# [Assignment]
Write out all of the entries exactly as given.

────────────────────────────────────────

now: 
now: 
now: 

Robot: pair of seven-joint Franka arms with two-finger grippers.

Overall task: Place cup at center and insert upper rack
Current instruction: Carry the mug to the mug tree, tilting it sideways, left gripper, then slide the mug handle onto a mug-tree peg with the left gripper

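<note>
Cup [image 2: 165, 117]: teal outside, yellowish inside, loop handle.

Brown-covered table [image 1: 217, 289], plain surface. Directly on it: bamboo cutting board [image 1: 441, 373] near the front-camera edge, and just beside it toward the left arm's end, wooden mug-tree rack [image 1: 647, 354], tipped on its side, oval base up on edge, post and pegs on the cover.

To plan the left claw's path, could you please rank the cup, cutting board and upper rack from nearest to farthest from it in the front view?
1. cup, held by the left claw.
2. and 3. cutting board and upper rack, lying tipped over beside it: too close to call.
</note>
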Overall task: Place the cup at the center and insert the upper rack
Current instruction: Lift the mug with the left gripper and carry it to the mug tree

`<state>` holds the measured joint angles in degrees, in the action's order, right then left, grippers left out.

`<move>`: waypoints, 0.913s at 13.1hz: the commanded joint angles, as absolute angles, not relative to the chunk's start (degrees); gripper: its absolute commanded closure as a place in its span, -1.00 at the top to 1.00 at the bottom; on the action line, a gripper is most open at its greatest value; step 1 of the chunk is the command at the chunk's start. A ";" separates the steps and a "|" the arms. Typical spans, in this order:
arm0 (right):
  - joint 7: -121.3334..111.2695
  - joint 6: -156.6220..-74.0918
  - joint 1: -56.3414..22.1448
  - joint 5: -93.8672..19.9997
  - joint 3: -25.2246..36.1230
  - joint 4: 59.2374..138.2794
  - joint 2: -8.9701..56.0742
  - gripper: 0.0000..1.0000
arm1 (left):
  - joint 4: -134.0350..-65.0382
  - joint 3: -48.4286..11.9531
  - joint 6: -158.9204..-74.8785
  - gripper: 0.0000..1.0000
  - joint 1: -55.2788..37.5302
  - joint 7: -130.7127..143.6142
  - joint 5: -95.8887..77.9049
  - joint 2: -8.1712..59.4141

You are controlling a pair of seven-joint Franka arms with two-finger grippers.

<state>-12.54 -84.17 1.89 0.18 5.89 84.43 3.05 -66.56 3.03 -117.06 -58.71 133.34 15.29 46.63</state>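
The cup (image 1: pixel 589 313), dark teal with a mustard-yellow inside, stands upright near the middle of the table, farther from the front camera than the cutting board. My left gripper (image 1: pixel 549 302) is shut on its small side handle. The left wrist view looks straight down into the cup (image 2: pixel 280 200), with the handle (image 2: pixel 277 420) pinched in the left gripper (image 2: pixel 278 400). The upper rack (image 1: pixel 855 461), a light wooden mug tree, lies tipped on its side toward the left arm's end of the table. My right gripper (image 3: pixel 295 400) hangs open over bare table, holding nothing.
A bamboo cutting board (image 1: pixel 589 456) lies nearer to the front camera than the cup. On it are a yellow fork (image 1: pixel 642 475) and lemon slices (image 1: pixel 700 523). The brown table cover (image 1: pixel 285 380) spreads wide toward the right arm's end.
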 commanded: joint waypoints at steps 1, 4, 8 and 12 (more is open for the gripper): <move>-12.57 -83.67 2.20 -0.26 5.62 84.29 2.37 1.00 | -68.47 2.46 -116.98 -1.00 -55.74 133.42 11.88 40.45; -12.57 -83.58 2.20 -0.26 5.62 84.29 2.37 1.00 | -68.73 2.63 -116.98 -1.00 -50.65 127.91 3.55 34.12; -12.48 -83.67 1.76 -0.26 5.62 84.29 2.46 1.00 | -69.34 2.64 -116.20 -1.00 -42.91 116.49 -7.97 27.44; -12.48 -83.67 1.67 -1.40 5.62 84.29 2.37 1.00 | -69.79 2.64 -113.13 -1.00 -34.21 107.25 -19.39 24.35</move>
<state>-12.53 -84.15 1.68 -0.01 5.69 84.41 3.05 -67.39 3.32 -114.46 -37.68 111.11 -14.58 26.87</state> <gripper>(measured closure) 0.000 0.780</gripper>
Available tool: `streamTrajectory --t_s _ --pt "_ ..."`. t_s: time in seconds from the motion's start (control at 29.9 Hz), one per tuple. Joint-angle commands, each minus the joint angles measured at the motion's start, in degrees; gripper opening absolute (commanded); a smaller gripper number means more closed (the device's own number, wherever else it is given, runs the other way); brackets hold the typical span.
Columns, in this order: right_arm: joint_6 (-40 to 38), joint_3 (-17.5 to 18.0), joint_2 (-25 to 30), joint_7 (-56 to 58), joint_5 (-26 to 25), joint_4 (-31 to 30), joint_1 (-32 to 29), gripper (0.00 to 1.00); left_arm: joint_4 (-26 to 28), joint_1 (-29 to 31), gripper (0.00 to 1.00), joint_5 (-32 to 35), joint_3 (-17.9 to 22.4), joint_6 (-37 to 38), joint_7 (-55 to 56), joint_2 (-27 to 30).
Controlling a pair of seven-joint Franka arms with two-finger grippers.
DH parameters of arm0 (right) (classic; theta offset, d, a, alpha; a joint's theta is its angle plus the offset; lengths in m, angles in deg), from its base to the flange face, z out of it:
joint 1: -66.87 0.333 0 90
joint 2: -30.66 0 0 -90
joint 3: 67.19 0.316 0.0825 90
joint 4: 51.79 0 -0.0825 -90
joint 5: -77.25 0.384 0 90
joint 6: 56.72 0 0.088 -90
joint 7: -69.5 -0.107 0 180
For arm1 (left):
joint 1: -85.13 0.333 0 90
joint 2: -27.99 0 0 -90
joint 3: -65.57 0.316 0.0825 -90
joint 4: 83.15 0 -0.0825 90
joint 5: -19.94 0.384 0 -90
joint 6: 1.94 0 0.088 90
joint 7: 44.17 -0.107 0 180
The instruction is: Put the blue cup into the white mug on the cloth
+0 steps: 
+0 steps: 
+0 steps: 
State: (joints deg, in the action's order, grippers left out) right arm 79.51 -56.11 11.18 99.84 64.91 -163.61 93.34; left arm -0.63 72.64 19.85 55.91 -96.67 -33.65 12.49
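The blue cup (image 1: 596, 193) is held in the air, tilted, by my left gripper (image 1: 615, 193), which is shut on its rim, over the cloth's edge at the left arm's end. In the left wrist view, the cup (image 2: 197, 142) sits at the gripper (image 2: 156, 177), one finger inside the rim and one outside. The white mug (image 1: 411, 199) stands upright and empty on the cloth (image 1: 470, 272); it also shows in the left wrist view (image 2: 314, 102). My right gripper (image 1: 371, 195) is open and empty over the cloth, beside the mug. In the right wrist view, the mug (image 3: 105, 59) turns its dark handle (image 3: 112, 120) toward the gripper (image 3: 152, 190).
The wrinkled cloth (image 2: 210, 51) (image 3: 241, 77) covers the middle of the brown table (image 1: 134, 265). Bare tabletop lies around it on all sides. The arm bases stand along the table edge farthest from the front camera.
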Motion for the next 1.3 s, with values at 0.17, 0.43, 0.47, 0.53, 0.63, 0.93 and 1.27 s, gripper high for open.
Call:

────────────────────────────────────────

# [Exercise answer]
now: 
now: 
now: 

Robot: pair of seven-joint Franka arms with two-finger grippers.

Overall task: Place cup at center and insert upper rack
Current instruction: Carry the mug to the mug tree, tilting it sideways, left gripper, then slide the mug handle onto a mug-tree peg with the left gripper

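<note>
Cup [image 2: 165, 117]: teal outside, yellowish inside, loop handle.

Brown-covered table [image 1: 217, 289], plain surface. Directly on it: bamboo cutting board [image 1: 441, 373] near the front-camera edge, and just beside it toward the left arm's end, wooden mug-tree rack [image 1: 647, 354], tipped on its side, oval base up on edge, post and pegs on the cover.

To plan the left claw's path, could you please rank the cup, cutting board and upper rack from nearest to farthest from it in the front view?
1. cup, held by the left claw.
2. and 3. cutting board and upper rack, lying tipped over beside it: too close to call.
</note>
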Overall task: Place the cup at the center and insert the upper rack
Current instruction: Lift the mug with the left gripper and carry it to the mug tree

`<state>` holds the measured joint angles in degrees, in the action's order, right then left, grippers left out.

`<move>`: waypoints, 0.913s at 13.1hz: the commanded joint angles, as absolute angles, not relative to the chunk's start (degrees); gripper: its absolute commanded closure as a place in its span, -1.00 at the top to 1.00 at the bottom; on the action line, a gripper is most open at its greatest value; step 1 of the chunk is the command at the chunk's start. A ";" separates the steps and a "|" the arms. Typical spans, in this order:
arm0 (right):
  - joint 7: -121.3334..111.2695
  - joint 6: -156.6220..-74.0918
  - joint 1: -56.3414..22.1448
  - joint 5: -93.8672..19.9997
  - joint 3: -25.2246..36.1230
  - joint 4: 59.2374..138.2794
  - joint 2: -8.9701..56.0742
  - gripper: 0.0000..1.0000
arm1 (left):
  - joint 4: -134.0350..-65.0382
  - joint 3: -48.4286..11.9531
  - joint 6: -158.9204..-74.8785
  - gripper: 0.0000..1.0000
  - joint 1: -55.2788..37.5302
  - joint 7: -130.7127..143.6142
  - joint 5: -95.8887..77.9049
  - joint 2: -8.1712..59.4141

You are controlling a pair of seven-joint Franka arms with two-finger grippers.

<state>-12.54 -84.17 1.89 0.18 5.89 84.43 3.05 -66.56 3.03 -117.06 -58.71 133.34 15.29 46.63</state>
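The cup (image 1: pixel 589 313), dark teal with a mustard-yellow inside, stands upright near the middle of the table, farther from the front camera than the cutting board. My left gripper (image 1: pixel 549 302) is shut on its small side handle. The left wrist view looks straight down into the cup (image 2: pixel 280 200), with the handle (image 2: pixel 277 420) pinched in the left gripper (image 2: pixel 278 400). The upper rack (image 1: pixel 855 461), a light wooden mug tree, lies tipped on its side toward the left arm's end of the table. My right gripper (image 3: pixel 295 400) hangs open over bare table, holding nothing.
A bamboo cutting board (image 1: pixel 589 456) lies nearer to the front camera than the cup. On it are a yellow fork (image 1: pixel 642 475) and lemon slices (image 1: pixel 700 523). The brown table cover (image 1: pixel 285 380) spreads wide toward the right arm's end.
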 commanded: joint waypoints at steps 1, 4, 8 and 12 (more is open for the gripper): <move>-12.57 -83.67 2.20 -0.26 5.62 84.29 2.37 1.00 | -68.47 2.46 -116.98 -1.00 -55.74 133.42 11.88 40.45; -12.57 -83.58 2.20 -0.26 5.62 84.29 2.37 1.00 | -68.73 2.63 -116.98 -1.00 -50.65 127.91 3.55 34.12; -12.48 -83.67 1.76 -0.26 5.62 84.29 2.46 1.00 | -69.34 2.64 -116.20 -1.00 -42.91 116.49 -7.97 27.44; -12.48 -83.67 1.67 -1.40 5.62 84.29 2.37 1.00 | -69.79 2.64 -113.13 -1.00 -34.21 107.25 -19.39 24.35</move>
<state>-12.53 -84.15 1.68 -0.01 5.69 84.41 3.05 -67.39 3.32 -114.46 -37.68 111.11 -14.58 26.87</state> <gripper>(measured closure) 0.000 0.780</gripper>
Available tool: `streamTrajectory --t_s _ --pt "_ ..."`. t_s: time in seconds from the motion's start (control at 29.9 Hz), one per tuple. Joint-angle commands, each minus the joint angles measured at the motion's start, in degrees; gripper opening absolute (commanded); a smaller gripper number means more closed (the device's own number, wherever else it is given, runs the other way); brackets hold the typical span.
Columns, in this order: right_arm: joint_6 (-40 to 38), joint_3 (-17.5 to 18.0), joint_2 (-25 to 30), joint_7 (-56 to 58), joint_5 (-26 to 25), joint_4 (-31 to 30), joint_1 (-32 to 29), gripper (0.00 to 1.00); left_arm: joint_4 (-26 to 28), joint_1 (-29 to 31), gripper (0.00 to 1.00), joint_5 (-32 to 35), joint_3 (-17.9 to 22.4), joint_6 (-37 to 38), joint_7 (-55 to 56), joint_2 (-27 to 30).
Controlling a pair of seven-joint Franka arms with two-finger grippers.
DH parameters of arm0 (right) (classic; theta offset, d, a, alpha; a joint's theta is its angle plus the offset; lengths in m, angles in deg), from its base to the flange face, z out of it:
joint 1: -66.87 0.333 0 90
joint 2: -30.66 0 0 -90
joint 3: 67.19 0.316 0.0825 90
joint 4: 51.79 0 -0.0825 -90
joint 5: -77.25 0.384 0 90
joint 6: 56.72 0 0.088 -90
joint 7: -69.5 -0.107 0 180
For arm1 (left):
joint 1: -85.13 0.333 0 90
joint 2: -27.99 0 0 -90
joint 3: -65.57 0.316 0.0825 -90
joint 4: 83.15 0 -0.0825 90
joint 5: -19.94 0.384 0 -90
joint 6: 1.94 0 0.088 90
joint 7: 44.17 -0.107 0 180
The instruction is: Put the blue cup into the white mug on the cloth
+0 steps: 
+0 steps: 
+0 steps: 
State: (joints deg, in the action's order, grippers left out) right arm 79.51 -56.11 11.18 99.84 64.91 -163.61 93.34; left arm -0.63 72.64 19.85 55.91 -96.67 -33.65 12.49
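The blue cup (image 1: 596, 193) is held in the air, tilted, by my left gripper (image 1: 615, 193), which is shut on its rim, over the cloth's edge at the left arm's end. In the left wrist view, the cup (image 2: 197, 142) sits at the gripper (image 2: 156, 177), one finger inside the rim and one outside. The white mug (image 1: 411, 199) stands upright and empty on the cloth (image 1: 470, 272); it also shows in the left wrist view (image 2: 314, 102). My right gripper (image 1: 371, 195) is open and empty over the cloth, beside the mug. In the right wrist view, the mug (image 3: 105, 59) turns its dark handle (image 3: 112, 120) toward the gripper (image 3: 152, 190).
The wrinkled cloth (image 2: 210, 51) (image 3: 241, 77) covers the middle of the brown table (image 1: 134, 265). Bare tabletop lies around it on all sides. The arm bases stand along the table edge farthest from the front camera.
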Motion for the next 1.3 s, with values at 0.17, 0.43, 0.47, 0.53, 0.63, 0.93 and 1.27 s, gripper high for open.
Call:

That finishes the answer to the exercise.